*YOUR ASSIGNMENT*
Copy exactly the lines of the records below, and only those lines, beginning with the line that contains "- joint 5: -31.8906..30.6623" and ending with the line that contains "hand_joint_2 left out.".

*DATA SUPPLIED*
= Beginning of Section =
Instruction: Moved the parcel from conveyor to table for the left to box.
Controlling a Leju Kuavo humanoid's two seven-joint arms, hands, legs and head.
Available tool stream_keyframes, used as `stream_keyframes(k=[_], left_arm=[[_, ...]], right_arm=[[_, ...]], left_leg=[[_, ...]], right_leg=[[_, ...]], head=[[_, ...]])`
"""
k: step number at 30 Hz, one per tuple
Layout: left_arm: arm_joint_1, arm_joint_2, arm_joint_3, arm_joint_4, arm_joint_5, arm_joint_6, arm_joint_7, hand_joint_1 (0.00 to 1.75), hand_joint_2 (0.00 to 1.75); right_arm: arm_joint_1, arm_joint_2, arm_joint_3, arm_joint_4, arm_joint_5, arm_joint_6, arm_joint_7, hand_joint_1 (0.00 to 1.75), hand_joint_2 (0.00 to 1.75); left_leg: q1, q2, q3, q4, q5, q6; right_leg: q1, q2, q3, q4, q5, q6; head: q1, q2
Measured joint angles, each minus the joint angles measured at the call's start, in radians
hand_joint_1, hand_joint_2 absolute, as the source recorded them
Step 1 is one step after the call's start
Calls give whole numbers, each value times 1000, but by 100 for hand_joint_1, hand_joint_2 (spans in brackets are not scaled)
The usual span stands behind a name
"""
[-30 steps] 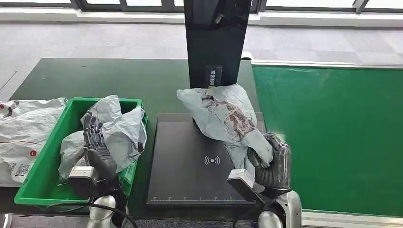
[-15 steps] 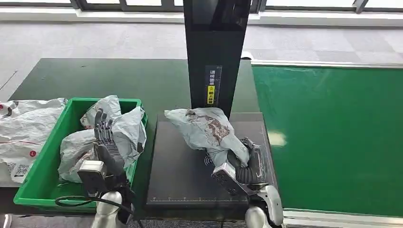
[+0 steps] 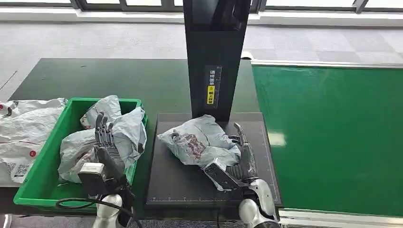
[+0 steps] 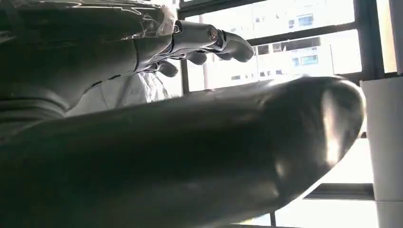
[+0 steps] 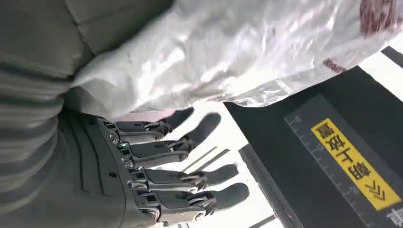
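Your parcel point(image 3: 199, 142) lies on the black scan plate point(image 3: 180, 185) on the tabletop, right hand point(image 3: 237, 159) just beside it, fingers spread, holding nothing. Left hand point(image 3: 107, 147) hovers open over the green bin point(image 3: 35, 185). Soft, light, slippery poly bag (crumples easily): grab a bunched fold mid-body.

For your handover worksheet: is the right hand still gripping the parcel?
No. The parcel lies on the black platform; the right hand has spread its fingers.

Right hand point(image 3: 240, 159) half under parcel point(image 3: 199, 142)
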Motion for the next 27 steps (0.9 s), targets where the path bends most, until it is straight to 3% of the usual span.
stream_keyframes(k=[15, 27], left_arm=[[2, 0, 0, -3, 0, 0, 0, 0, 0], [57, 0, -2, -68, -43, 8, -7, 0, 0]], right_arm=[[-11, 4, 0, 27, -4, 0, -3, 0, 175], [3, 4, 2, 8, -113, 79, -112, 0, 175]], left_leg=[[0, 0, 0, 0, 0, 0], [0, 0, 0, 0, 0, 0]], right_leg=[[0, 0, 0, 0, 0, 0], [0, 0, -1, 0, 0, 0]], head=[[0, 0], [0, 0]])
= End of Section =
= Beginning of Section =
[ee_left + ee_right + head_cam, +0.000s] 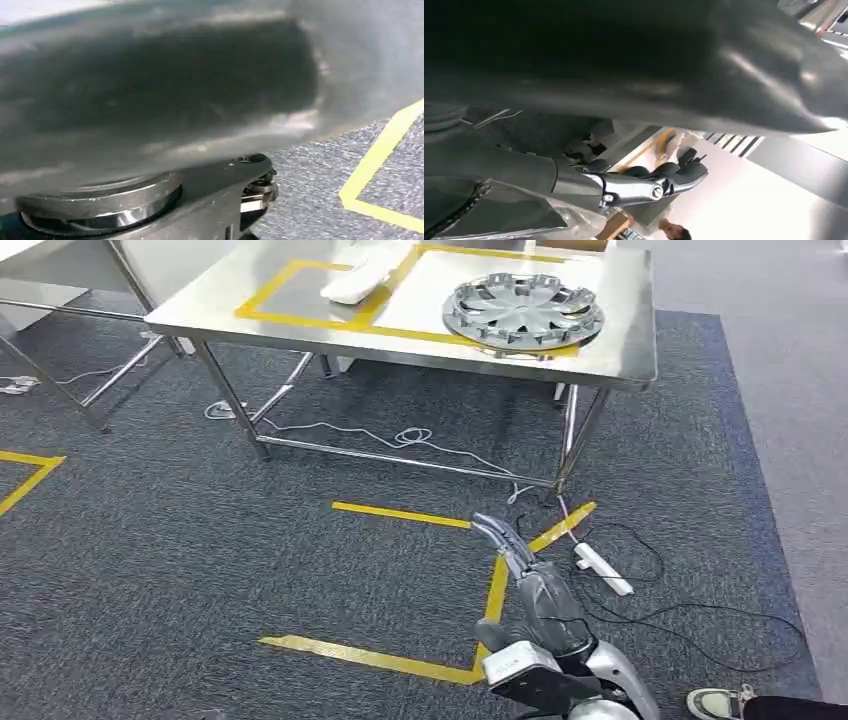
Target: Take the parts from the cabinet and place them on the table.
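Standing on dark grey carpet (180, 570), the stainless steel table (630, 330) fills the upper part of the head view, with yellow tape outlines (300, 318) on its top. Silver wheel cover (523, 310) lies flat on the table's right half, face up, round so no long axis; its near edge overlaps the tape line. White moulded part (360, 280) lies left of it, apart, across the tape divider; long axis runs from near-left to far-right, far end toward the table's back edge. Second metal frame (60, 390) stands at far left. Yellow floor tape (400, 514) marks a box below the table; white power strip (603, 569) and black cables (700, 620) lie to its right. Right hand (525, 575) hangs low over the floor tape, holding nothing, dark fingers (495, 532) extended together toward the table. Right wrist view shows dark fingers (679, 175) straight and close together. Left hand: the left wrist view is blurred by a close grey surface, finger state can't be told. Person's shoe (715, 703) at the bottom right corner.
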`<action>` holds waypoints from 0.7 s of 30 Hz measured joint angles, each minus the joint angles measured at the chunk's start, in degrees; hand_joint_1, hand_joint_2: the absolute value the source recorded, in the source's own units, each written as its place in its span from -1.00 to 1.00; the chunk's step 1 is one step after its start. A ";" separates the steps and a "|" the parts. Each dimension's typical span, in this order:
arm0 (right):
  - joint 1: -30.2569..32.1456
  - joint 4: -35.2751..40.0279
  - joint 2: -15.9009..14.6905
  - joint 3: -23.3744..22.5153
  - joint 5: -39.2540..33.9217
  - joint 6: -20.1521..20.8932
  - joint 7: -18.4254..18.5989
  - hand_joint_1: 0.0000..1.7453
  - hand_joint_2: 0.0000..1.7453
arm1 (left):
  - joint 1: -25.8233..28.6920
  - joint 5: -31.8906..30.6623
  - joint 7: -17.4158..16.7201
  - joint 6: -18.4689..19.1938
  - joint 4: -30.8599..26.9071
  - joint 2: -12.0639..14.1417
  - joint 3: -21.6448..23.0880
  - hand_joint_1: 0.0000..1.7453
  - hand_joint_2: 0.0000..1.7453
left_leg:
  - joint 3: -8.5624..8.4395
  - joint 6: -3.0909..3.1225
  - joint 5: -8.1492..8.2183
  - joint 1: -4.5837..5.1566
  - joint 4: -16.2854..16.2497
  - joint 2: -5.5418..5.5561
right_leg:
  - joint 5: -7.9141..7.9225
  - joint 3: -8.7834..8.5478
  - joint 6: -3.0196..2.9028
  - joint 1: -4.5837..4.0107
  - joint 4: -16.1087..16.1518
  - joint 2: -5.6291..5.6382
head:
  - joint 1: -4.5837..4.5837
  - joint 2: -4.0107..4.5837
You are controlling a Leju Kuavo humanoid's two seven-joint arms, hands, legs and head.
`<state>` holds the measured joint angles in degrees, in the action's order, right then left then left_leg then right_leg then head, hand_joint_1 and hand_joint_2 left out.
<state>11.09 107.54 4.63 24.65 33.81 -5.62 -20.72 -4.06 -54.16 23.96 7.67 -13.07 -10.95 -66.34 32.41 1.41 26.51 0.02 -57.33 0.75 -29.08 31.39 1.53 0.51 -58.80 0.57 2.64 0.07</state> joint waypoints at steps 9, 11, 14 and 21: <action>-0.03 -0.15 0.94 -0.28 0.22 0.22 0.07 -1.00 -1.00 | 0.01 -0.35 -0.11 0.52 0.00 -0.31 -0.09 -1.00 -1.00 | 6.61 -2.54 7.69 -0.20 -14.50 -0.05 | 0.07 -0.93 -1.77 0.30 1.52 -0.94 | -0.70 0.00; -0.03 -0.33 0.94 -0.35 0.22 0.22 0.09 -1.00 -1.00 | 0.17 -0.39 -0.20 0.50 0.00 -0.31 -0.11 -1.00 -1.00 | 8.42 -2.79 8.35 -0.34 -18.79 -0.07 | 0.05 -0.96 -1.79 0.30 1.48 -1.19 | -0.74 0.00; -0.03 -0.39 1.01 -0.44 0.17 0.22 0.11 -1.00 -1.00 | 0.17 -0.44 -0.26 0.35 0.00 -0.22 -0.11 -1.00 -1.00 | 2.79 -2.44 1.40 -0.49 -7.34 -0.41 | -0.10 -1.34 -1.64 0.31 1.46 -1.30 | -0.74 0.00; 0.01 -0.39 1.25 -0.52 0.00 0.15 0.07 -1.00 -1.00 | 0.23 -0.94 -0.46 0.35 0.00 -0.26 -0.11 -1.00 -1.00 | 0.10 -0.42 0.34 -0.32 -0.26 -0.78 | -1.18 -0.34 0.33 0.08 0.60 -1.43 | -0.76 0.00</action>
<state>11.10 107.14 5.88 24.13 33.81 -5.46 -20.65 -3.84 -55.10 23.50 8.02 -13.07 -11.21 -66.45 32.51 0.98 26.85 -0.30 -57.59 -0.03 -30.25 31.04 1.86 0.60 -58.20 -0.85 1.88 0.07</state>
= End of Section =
*FINISHED TASK*
  - joint 5: -31.8906..30.6623
  - joint 7: -17.4158..16.7201
  - joint 6: -18.4689..19.1938
  - joint 4: -30.8599..26.9071
  - joint 2: -12.0639..14.1417
  - joint 3: -21.6448..23.0880
  - hand_joint_1: 0.0000..1.7453
  - hand_joint_2: 0.0000..1.7453
left_leg:
  - joint 3: -8.5624..8.4395
  - joint 6: -3.0909..3.1225
  - joint 5: -8.1492..8.2183
  - joint 1: -4.5837..5.1566
  - joint 4: -16.2854..16.2497
  - joint 2: -5.5418..5.5561
right_leg:
  - joint 5: -7.9141..7.9225
  - joint 3: -8.7834..8.5478
  - joint 6: -3.0196..2.9028
  - joint 1: -4.5837..4.0107
  - joint 4: -16.1087..16.1518
  - joint 2: -5.6291..5.6382
head:
  - joint 1: -4.5837..4.5837
  - joint 2: -4.0107..4.5837
You are controlling a Leju Kuavo humanoid's two seven-joint arms, hands, legs and head.
`<state>` holds the measured joint angles in degrees, in the action's order, right then left then left_leg then right_leg then head, hand_joint_1 and hand_joint_2 left out.

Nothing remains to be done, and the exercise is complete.